OUR PROCESS

1. Design

We might say that design is the first step in the creation of any new garment or textile. In that sense, the weavers who make our garments are certainly designers - but they don’t use the pens and paper familiar from a fashion designer’s studio. The weavers sketch their plans for colour and composition only in their minds. They weave according to their feelings and their mood, so every piece is unique and special. That goes for existing designs too - the weavers imbue their creativity and feeling into every single garment.


2. Yarn
The weavers often use cotton cultivated in their own villages. Cleaning the cotton is long, meditative process, whereby the weavers remove all the seeds. The cleaned fibre is then arranged in a special ‘bed’ made of leaves, where it is hit it with two sticks to make the cotton soften. Only now, it is ready to be spun. The brown cotton is called coyuchi (natural wild Oaxaca brown cotton).

3. Loom
Preparing the loom consists of measuring and tying on the warp threads, and making sure all the threads and parts are properly aligned. The weavers count all the threads to have the right measurement for what they what to weave.



4. Weave
The women use backstrap looms. They sit and usually tie up one side of their loom from a three and the other goes to her back so she can manage the applied tension on the loom. A kaftan (huipil) is created by passing a bobbin through the warp threads, shifting the warp threads with the machete (a blade-shaped tool made with wool by a man in the town), and repeating - the stronger the hit, the more structure the huipil has. Sometimes dozens of thread pieces with different colours are in play at one time.
 
5. Final Touches

When a woven piece is finished, the artisans cut the textile from the reaming threads to remove it from the loom. The next step is to hand-sew the large textile panels together, a job usually undertaken by women and recently for the amount of work that they are receiving, men in the village have joined the team. The time it takes depends on the number of panels and length of the panel. A single panel could take from three days to one week. The three-panel styles take almost two weeks. The panels are hand-sewn using a special macramé technique. The finished garment is washed carefully with natural soap, dried and finally ironed.


Natural Dyes

Blue Tones
Indigo is an organic pigment derived from plants and used for millennia across cultures. It it also one of the more complicated dyes to prepare. Where we work, the dehydrated indigo cake is usually bought from growers in the Istmo region of Oaxaca.

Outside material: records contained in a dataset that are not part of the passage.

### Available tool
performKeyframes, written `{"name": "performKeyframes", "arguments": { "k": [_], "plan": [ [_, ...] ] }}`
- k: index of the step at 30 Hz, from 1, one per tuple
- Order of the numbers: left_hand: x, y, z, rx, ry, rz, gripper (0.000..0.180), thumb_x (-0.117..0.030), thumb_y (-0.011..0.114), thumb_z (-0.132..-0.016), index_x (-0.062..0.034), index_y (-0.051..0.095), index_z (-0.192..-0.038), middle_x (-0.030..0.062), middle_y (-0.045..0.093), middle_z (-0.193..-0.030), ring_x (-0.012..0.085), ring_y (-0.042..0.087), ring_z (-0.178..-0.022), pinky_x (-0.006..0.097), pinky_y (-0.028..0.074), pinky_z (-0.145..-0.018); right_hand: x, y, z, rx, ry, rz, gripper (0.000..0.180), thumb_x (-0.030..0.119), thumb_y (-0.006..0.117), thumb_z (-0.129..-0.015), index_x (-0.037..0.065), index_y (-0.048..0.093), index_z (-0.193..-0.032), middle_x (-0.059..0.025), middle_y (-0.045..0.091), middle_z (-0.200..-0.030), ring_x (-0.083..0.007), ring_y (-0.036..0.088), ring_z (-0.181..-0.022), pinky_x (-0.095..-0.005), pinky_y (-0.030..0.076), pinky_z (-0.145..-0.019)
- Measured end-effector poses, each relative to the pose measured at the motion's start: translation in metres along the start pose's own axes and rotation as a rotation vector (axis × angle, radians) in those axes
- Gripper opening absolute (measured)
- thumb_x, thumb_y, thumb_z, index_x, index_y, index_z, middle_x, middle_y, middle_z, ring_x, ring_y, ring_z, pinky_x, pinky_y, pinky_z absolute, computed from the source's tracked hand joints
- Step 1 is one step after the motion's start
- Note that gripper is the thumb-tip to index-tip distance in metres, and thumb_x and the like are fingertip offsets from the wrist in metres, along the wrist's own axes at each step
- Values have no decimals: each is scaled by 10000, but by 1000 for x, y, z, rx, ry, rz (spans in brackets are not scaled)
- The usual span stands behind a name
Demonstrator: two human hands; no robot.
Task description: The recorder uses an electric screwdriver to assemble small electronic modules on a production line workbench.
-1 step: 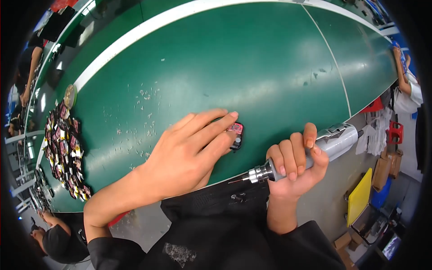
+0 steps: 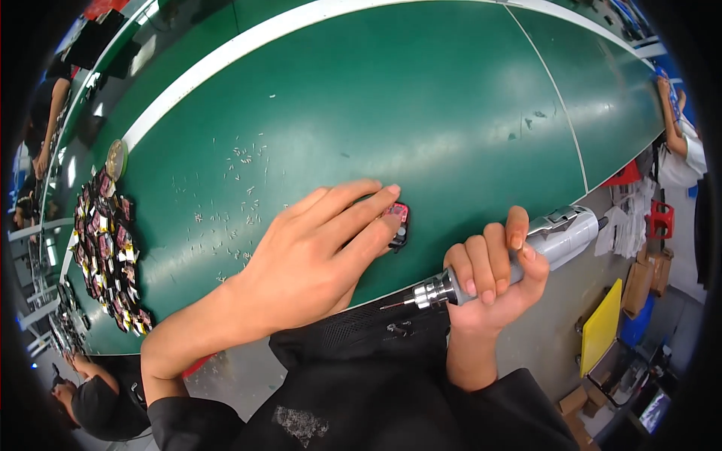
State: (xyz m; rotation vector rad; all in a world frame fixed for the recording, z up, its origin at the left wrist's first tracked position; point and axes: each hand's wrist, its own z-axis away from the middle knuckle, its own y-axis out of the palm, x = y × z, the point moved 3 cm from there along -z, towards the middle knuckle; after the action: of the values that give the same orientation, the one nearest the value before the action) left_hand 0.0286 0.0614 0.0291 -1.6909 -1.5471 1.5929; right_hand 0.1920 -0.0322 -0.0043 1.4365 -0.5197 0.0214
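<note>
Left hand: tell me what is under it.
Under the left hand lies a small red and black part on the green table; only its right end shows past the fingertips, the rest is covered.

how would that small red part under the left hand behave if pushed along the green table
The small red part looks flat and thin, so it would probably slide rather than roll or tip. It seems light for its size; the left hand pins it with fingertips alone. The green table looks smooth, so the part may skid easily.
</note>
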Motion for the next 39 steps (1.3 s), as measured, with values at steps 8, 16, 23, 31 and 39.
{"name": "performKeyframes", "arguments": {
  "k": [8,16,23,31,39],
  "plan": [
    [-3,-2,-6,48,-25,159,285,67,655,-717,39,611,-997,161,634,-1113,335,607,-975,395,524,-784,-16,6,25,14,78,71,87,158,440,-878,78,465,-898,7,389,-513,-116,404,-415,-291,412,-502],
    [-9,10,0,-114,27,-108,275,44,685,-682,62,588,-938,176,630,-1019,306,619,-877,348,544,-624,-29,7,35,-6,122,181,87,156,451,-884,72,469,-892,9,388,-509,-115,408,-419,-288,411,-484],
    [-12,19,2,-162,199,-225,337,8,649,-609,109,615,-929,206,637,-975,293,632,-807,323,541,-552,-36,9,37,-56,184,182,81,139,460,-894,62,479,-910,-18,414,-537,-136,432,-436,-302,412,-513],
    [-35,24,10,-109,258,-300,346,-31,640,-593,137,620,-895,245,640,-953,328,651,-835,335,562,-609,-35,9,37,-103,140,267,105,145,464,-888,49,471,-929,-35,423,-528,-140,417,-430,-298,384,-452],
    [-35,26,20,-44,190,-263,375,-20,655,-615,152,631,-948,268,635,-1033,361,644,-957,365,568,-762,18,37,6,205,103,375,150,218,488,-915,79,434,-935,1,410,-531,-106,390,-402,-292,367,-455]
  ]
}}
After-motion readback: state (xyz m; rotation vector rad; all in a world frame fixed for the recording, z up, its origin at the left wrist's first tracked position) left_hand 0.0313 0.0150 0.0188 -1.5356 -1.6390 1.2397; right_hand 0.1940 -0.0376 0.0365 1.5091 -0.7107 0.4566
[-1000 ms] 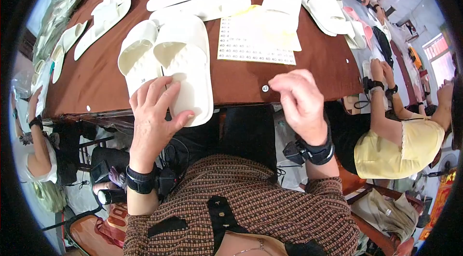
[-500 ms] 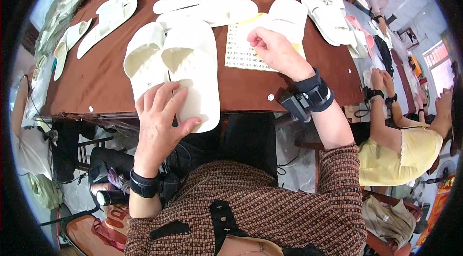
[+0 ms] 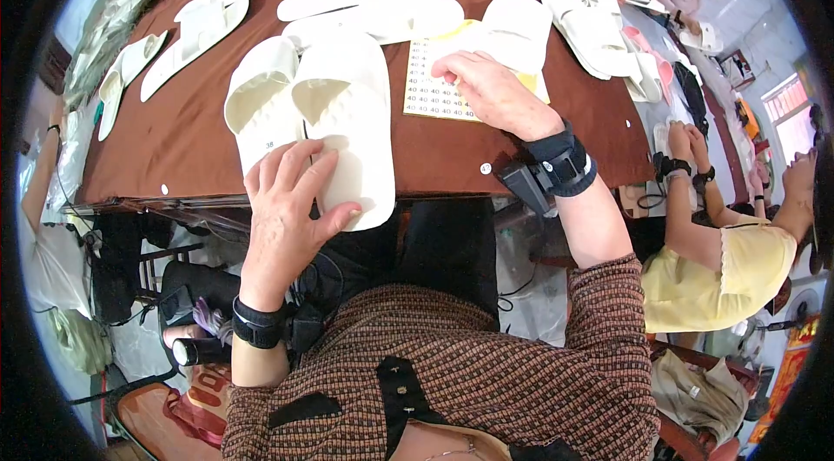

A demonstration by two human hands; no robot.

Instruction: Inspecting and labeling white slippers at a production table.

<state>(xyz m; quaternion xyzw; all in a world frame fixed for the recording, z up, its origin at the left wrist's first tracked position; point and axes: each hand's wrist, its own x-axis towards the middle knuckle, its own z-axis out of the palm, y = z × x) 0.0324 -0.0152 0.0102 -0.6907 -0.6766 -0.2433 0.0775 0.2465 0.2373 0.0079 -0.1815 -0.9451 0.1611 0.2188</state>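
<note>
A pair of white slide slippers lies side by side at the table's near edge, toes pointing away. My left hand (image 3: 287, 205) rests on their heel ends, fingers spread flat and thumb out over the right slipper (image 3: 360, 148). The left slipper (image 3: 252, 100) bears a small printed mark on its insole. Right of the pair is a sheet of printed stickers (image 3: 426, 100) with a yellow edge, partly under another white slipper (image 3: 519, 31). Over this sheet my right hand (image 3: 499, 96) is closed, thumb and fingers pinched together; what they hold, if anything, is too small to make out.
Several more white slippers (image 3: 373, 5) lie across the brown-covered table (image 3: 191, 139). Small round stickers (image 3: 486, 168) dot the near edge. At the right, a person in yellow (image 3: 721, 278) sits close by; other people work farther back. Clear plastic wrap (image 3: 113, 35) lies along the left.
My right hand has shifted slightly left and toward the far side over the sticker sheet. My left hand stays on the slippers, which have hardly moved.
</note>
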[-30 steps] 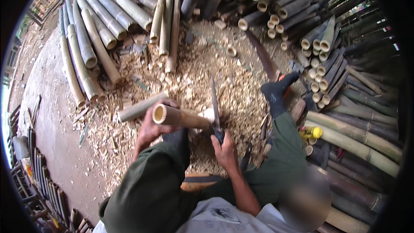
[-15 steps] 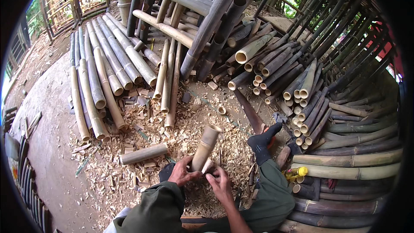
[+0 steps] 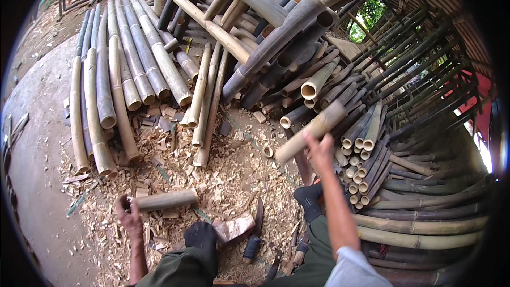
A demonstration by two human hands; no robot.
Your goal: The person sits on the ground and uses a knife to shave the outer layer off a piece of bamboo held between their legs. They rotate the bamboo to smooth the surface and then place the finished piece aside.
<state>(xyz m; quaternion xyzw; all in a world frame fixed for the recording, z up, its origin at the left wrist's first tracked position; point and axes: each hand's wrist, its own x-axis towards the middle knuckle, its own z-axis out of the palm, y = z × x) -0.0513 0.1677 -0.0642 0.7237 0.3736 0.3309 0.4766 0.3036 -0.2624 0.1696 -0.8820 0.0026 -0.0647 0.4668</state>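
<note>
My right hand [image 3: 321,151] is stretched forward to the right, fingers closed round a short bamboo tube [image 3: 313,130]. That tube is held aslant in the air, slightly blurred, in front of the stacked bamboo. At the left, my left hand [image 3: 130,220] grips the near-left end of another short bamboo tube [image 3: 170,200], which lies on the wood chips. Between my feet sits a pale wooden block [image 3: 234,228] with a chopped face. Beside it lies a knife [image 3: 258,220] with a dark wrapped handle.
Long bamboo poles [image 3: 146,79] lie side by side at the far left. A bamboo frame [image 3: 276,32] stands behind. Cut tubes [image 3: 366,165] are stacked at the right, above thick poles [image 3: 425,226]. More tool handles [image 3: 302,250] lie near my right leg. Chips [image 3: 223,175] cover the ground.
Both hands were together at the upright tube over my lap. My right hand has carried it forward and right; my left has moved left onto the lying tube. The view has shifted.
</note>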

It takes a minimum of three days to prepare before it is ready to dye the yarn. Steps include grinding the cake into powder, then adding it, with leaves, to filtered wood ash water. All steps must be carefully monitored for pH values and other factors.

Purple tones
The organic purple dyes from this area of Mexico are derived from sea snails (purpura patula). Indigenous people have long collected the snails sustainably, while respecting the land, sea and moon cycles, and conserving the environment. They pick them from rocks on the coastline during low tide and return the snails unharmed after extracting the dye. The snails produce an initially colourless secretion, which can be rubbed onto a skein of cotton. Contact with the air turns it yellow, green, and ultimately purple. In the 1980s, a foreign company came into the area and harvested the snails year-round, greatly reducing their numbers until a law was introduced forbidding them. Today only Indigenous dyers are allowed to work with the snails. Garments made from yarn using this dye are difficult to find and highly sought after.

 
 

Red tones
Cochineal is an insect that lives on the nopal cactus. It is a very laborious process to cultivate and harvest natural cochineal for use in dyeing. While some weavers raise a small amount of the live bugs, cochineal is usually purchased from professional growers. When alive, the insects look like white spots; when dead, small grey pellets. Before adding these to boiling water, they are ground to a fine powder using a stone tool called a metate.

Yellow tones
Cempasuchil is a yellow flower sometimes known as the "flower of the dead" thanks to its use in the ceremonies of day of the death. Collected in the summer season, when it is in bloom, the flower is dried and used throughout the year. Colour can range from a brilliant yellow to a light butter creme.